Records drawn from a dataset:
======

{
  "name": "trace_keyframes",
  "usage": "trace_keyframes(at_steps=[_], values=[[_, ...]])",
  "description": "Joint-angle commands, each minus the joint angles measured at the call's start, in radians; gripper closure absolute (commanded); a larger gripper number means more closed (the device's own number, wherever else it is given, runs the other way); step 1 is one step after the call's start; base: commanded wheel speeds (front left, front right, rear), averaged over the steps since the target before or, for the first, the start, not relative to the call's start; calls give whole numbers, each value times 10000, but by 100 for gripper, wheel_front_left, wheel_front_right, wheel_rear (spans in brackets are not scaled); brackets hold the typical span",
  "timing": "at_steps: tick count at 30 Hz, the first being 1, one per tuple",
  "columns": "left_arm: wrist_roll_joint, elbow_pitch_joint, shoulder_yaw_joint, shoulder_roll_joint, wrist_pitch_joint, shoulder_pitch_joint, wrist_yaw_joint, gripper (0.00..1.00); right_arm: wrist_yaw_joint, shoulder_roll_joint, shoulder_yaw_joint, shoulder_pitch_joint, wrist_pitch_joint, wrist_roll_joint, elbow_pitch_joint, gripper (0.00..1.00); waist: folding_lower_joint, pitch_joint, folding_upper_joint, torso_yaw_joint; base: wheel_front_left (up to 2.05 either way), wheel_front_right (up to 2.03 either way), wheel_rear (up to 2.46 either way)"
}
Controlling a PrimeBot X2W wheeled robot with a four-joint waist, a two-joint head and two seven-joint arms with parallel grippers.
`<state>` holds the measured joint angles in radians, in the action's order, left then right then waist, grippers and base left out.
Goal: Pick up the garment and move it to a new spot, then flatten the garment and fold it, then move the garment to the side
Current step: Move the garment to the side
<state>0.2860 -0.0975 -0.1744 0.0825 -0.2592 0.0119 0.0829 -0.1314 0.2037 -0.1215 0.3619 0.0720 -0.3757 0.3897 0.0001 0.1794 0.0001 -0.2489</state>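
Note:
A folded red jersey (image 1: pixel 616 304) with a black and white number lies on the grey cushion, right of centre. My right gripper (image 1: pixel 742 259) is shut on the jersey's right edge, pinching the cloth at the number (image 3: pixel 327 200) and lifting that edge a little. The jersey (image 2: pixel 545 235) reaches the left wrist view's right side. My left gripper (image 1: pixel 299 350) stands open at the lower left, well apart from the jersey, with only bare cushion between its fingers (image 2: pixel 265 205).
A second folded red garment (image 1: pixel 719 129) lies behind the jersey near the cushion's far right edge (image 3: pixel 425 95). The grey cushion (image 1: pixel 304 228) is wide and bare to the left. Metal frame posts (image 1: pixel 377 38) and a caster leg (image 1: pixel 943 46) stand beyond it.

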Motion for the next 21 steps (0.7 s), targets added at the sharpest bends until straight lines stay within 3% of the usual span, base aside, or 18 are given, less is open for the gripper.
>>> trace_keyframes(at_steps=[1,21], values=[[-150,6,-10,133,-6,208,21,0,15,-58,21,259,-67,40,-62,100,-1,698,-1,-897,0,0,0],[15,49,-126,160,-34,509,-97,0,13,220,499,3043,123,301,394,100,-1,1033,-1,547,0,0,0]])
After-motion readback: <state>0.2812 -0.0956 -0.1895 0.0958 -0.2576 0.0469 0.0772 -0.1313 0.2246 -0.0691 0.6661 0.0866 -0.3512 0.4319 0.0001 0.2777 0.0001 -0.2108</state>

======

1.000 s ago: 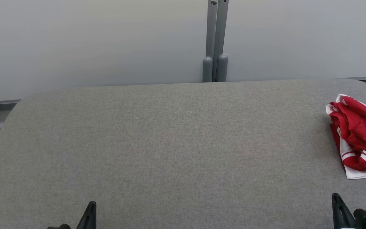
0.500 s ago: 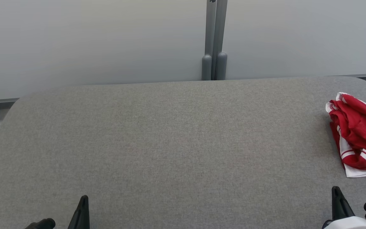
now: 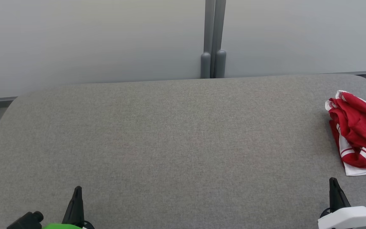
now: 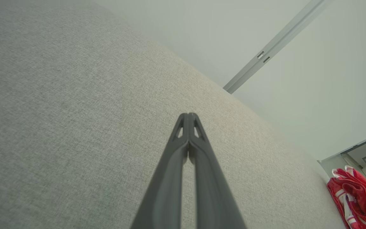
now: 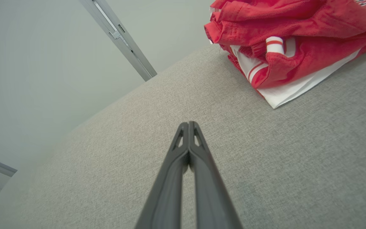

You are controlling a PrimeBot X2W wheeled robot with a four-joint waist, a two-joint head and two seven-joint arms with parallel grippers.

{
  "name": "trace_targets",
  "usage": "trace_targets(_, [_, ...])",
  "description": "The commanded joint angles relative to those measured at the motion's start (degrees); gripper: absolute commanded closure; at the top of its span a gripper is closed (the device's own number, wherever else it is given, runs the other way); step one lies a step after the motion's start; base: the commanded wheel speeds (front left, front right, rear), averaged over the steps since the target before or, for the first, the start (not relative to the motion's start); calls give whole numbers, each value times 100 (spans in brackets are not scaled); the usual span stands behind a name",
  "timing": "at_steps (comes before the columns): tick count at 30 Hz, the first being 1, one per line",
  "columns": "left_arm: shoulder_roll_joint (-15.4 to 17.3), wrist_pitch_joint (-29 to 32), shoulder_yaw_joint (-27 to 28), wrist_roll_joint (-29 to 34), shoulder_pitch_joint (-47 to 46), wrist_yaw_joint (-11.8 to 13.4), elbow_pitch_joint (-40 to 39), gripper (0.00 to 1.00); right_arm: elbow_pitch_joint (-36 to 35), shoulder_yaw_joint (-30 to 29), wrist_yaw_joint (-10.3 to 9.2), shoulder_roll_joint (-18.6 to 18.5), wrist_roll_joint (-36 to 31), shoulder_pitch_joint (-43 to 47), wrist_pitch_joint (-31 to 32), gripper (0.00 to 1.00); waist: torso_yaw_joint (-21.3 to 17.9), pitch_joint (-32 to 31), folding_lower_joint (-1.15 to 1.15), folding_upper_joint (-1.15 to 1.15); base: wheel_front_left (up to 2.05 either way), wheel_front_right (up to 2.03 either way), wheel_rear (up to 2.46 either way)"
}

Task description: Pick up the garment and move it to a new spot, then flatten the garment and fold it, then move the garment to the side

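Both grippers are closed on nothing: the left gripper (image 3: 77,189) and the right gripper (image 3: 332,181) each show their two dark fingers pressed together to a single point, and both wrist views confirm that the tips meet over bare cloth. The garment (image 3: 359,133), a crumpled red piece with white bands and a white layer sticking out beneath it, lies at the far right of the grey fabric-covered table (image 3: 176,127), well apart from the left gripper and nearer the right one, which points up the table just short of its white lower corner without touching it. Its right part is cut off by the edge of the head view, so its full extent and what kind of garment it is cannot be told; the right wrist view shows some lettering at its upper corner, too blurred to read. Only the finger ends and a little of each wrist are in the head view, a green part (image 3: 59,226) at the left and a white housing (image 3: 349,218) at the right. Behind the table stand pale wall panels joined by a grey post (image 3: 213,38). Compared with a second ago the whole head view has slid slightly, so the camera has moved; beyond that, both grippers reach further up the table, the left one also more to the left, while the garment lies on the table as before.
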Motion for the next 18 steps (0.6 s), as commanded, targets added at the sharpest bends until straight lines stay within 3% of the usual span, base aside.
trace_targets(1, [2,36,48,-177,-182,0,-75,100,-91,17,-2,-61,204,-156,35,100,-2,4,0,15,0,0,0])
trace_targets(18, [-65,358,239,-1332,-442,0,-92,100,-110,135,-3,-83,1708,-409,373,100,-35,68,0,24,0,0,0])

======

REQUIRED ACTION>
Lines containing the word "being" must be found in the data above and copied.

SOLVED EXERCISE>
  "timing": "at_steps: tick count at 30 Hz, the first being 1, one per tuple",
  "timing": "at_steps (comes before the columns): tick count at 30 Hz, the first being 1, one per line",

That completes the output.